About 8 years before this story begins, someone was murdered. And instead of being permanently dead, they went poof, and found themselves alive, well and naked, on their bed at home, in the same condition they were in a few hours before the shot that was intended to be fatal.

And it kept happening. Murdered people didn’t die. They poofed back home instead. Every single time. Well almost.

1 person in 1,000 doesn’t poof. Still, that’s way better odds than before the poofing began. Whatever the cause of said poofing.

Of course, people being people, this creates all new avenues for abuse. And all new bureaucracies to license the folks who become, effectively, professional murderers. They call them “dispatchers” because they, well, dispatch people.

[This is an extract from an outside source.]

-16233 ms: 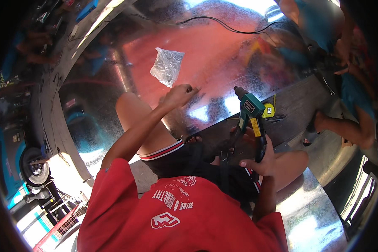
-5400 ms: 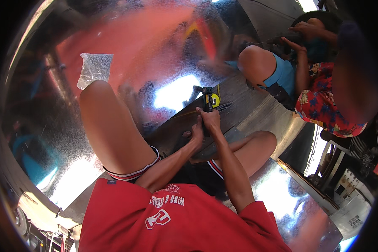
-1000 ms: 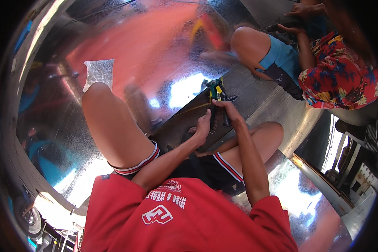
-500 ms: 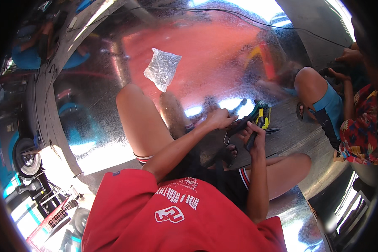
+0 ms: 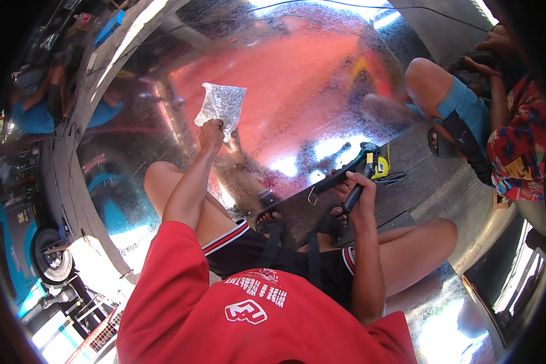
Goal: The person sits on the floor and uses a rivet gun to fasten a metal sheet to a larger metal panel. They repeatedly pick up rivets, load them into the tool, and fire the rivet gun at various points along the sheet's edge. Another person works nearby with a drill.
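My left hand [image 5: 210,134] reaches forward, its fingers closed on the near edge of a clear plastic bag [image 5: 222,104] that looks filled with thin silvery pieces. The bag is over the shiny metal sheet. Held in my right hand [image 5: 361,189] is a two-handled tool that looks like a hand riveter [image 5: 353,198], with a black ribbed grip, a teal head and a wire loop at the end of its other handle. A yellow tape measure [image 5: 380,168] shows just beyond the tool's head; whether they touch, I cannot tell.
The reflective metal sheet [image 5: 267,79] spreads ahead of me. A dark cable [image 5: 431,9] runs across the far side. At the right sits another person in blue shorts [image 5: 467,109]. A wheel [image 5: 51,255] stands at the left, and my bent knees flank the work area.
My left hand has left the riveter and moved forward and left, taking hold of the plastic bag. My right hand still holds the riveter.
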The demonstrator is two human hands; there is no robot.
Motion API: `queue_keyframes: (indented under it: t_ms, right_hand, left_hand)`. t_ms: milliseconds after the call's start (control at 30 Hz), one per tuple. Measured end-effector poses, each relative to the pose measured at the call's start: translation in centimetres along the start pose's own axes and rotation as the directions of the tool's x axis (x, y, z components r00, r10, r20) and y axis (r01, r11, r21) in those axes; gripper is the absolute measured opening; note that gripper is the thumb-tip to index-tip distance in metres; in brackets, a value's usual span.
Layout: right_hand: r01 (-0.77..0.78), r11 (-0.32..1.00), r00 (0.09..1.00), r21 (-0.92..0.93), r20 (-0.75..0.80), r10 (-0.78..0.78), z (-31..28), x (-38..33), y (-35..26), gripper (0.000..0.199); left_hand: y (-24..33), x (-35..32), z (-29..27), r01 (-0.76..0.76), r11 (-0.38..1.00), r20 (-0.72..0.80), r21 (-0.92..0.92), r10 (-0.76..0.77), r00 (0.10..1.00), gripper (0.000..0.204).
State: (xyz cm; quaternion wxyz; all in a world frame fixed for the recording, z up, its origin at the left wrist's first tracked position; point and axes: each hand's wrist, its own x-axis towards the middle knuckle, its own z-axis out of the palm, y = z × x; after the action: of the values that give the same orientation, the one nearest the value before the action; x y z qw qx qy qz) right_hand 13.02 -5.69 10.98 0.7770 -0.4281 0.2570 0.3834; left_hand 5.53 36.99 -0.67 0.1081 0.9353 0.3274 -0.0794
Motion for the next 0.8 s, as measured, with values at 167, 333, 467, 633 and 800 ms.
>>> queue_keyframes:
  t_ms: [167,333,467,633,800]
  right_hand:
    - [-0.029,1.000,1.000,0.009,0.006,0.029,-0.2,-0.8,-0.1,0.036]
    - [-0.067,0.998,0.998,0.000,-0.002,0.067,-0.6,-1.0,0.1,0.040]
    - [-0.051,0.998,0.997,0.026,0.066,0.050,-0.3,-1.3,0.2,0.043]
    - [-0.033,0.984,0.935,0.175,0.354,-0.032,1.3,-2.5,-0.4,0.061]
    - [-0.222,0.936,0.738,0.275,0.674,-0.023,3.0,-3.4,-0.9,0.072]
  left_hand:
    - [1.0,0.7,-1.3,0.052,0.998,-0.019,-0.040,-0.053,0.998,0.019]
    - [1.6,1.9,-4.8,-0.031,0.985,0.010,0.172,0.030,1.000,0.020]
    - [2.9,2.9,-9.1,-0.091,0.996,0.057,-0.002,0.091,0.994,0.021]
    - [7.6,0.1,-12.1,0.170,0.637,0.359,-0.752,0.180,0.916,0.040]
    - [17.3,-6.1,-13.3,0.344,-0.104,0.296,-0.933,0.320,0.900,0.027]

And it all seems to be going reasonably well. At least until one dispatcher goes missing, and that detective and her reluctant consultant, the dispatcher of the title, investigate the disappearance. With a clock ticking in the background. Because while the missing man hasn’t been murdered, that doesn’t mean he can’t turn up dead.

Unless they find him first. And to do that, they’ll have to unravel a Gordian Knot of illegal side jobs, private medical “remediation” and old school ties between business and the mob.

Even with murder officially off the table, Chicago is still Chicago.

Escape Rating A-: As a story, this is great fun. And it does lead the listener on a very merry chase, because nothing is exactly as it seems.

Our hero, Tony Valdez, is a dispatcher. He’s never had a failed dispatch, so what he does doesn’t feel like murder. So far, at least, everybody lives.

He’s a very reluctant hero. He wants to help find his friend, the missing Jimmy Albert, but he doesn’t want the police to get too close to his business. He’s currently legit, but there are plenty of gray areas in the dispatching business. And once upon a time, Tony seems to have explored all of them.

As the cop says, it’s a shit show. Or it can be. Legit is safer, and a bit easier on the conscience.

The way that the story unwinds is fascinating, and incredibly fun to follow. We see what the world has become, and that it isn’t that much different from now. But the differences represented by Tony’s job open up all sorts of possible ways to talk about the way things are then, and the way things are now.

People, after all, are still people.

And the conclusion is a “people” conclusion, not a technical or an SFnal one. What happens happens because of human nature, love and hate and fear and a rage against that dying of the light.

About the audio performance. The Dispatcher is currently only available in audio, and was scripted for that format. There’s a hardcover coming out in May for those who just don’t do audio (or want to have something for the author to sign), but this is a marvelous place to start if you are curious about what it is like to listen to a story instead of reading it.

The story is performed by Zachary Quinto, of Heroes and Star Trek reboot fame. He does an absolutely terrific job, not just in voicing Tony, but also in portraying the female police detective and the elderly suspect, as well as all the other characters who pass through the story. His performance, particularly his world-weary voice for Tony, add a great deal to the pleasure of this story.

There was a brief period when the audio of The Dispatcher was available free on Audible. I missed that window, so I paid for my copy. And it was so worth it.